Ponad 40 000 widzów oglądało wczoraj najważniejszy konkurs zawodów CHIO w Aachen.
I choć większość z nich miała nadzieję, że w tym konkursie, dotowanym kwotą 1 miliona Euro zwycięży reprezentant Niemiec, to wszyscy na stojąco oklaskiwali Kenta Farringtona i jego wspaniałą klacz Gazelle.
W pierwszym nawrocie konkursu, w którym przeszkody dochodziły do 170 cm wysokości, błędów nie miało 7 par. Prawo startu w drugim nawrocie miało 18 najlepszych zawodników więc część z nich miała na swoim koncie punkty karne. Jedną z największych niespodzianek tego konkursu był Sven Schlüsselburg/GER, który na wałachu Bud Spencer nie miał błędów i ukończył ten niezwykle trudny konkurs jedynie z 2 pkt. za przekroczenie normy czasu.
Do decydującej rozgrywki zakwalifikowało się 7 zawodników. Jako pierwszy wystartował Jerome Guery/BEL na ogierze Quel Homme de Hus – niestety ten urodzony w Polsce koń (hod. Andreas Kosicki) poślizgnął się w zakręcie przed przedostatnia przeszkodą i odmówił skoku. Para ta zajęła 6 miejsce. Błędy mieli też kolejni zawodnicy – McLain Ward na HH Azur ukończył z wynikiem 8 pkt. (7 m.) a Darragh Kenny/IRL na klaczy Babalou miał jedną zrzutkę (5 m.). Ben Maher/GBR i wałach Explosion W również nie ustrzegli się błędu ale najlepszy czas 43,94 s dawał im szansę na wysokie miejsce – ostatecznie 3. Pierwszym zawodnikiem, który przejechał rozgrywkę „na zero” był Kent Farrington na klaczy Gazelle. Uzyskany przez niego czas 43,98 s był wyzwaniem dla ostatniej dwójki. Mistrzyni Świata, Simone Blum na klaczy DSP Alice zrobiła błąd na najwyższej stacjonacie na parkurze, ale jej czas i tak by nie wystarczył do zwycięstwa – 46,88 s i miejsce 4. Jako ostatni na parkur wjechał Daniel Deusser/GER na ogierze Scuderia 1918 Tobago Z. Ten doskonale skaczący koń nie miał żadnych problemów z przeszkodami, ale wolniejsza pierwsza część przejazdu spowodowała, że Deusser ukończył przejazd w czasie 44,35 s – o 0, 37 wolniej niż Farrington.

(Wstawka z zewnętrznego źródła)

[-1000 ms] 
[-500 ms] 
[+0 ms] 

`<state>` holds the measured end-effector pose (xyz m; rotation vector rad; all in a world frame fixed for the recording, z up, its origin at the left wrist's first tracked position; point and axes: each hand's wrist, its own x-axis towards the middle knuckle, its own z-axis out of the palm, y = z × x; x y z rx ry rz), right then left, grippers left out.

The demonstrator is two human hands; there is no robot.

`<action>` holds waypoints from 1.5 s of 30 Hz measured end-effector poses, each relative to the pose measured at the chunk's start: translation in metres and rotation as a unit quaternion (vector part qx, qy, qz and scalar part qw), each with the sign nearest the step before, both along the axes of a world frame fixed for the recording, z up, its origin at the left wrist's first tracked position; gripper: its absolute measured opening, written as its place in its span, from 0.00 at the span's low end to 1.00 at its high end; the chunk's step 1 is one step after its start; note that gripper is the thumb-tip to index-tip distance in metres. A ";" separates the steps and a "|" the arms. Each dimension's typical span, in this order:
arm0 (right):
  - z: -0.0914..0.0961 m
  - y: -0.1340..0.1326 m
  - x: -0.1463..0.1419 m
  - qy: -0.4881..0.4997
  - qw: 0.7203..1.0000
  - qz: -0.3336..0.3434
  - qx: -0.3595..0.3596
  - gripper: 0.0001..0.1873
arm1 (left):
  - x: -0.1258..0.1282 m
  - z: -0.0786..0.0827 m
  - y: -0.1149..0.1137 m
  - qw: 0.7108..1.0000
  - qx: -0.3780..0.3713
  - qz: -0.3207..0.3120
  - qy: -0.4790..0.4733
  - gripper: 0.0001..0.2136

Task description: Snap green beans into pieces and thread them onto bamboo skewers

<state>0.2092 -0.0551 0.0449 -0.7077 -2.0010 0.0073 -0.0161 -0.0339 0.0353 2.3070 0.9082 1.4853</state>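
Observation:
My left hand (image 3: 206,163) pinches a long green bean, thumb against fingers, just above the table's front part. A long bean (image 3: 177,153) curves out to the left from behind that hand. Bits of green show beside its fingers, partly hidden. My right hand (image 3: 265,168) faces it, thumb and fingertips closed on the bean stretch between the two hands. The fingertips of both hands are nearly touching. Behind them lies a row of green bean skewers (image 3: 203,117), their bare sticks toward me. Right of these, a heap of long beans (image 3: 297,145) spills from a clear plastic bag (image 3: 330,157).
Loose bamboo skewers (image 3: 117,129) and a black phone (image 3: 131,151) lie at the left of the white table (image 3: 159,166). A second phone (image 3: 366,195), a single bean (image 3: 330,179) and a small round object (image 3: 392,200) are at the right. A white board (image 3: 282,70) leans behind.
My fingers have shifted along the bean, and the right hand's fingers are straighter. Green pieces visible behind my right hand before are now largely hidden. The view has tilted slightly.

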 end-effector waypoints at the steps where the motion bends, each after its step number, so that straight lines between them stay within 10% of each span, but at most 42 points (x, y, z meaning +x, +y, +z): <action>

Zwycięstwo Kenta Farringtona nie tylko „wzbogaciło” go o 330 000€, ale i otworzyło droge do „Rolex Grand Slam”. A jego nazwisko znalazło się na tablicy, na której zapisani są wszyscy dotychczasowi zwycięzcy.
To wspaniałe zwycięstwo. To najlepsze zawody. Rolex naprawdę podniósł poziom konkursów, tu startują najlepsi jeźdźcy na najlepszych koniach i Aachen należy do grona najbardziej prestiżowych zawodów na świecie. Tu zwyciężali najlepsi w historii tego sportu i jestem bardzo dumny, że mogłem do nich dołączyć.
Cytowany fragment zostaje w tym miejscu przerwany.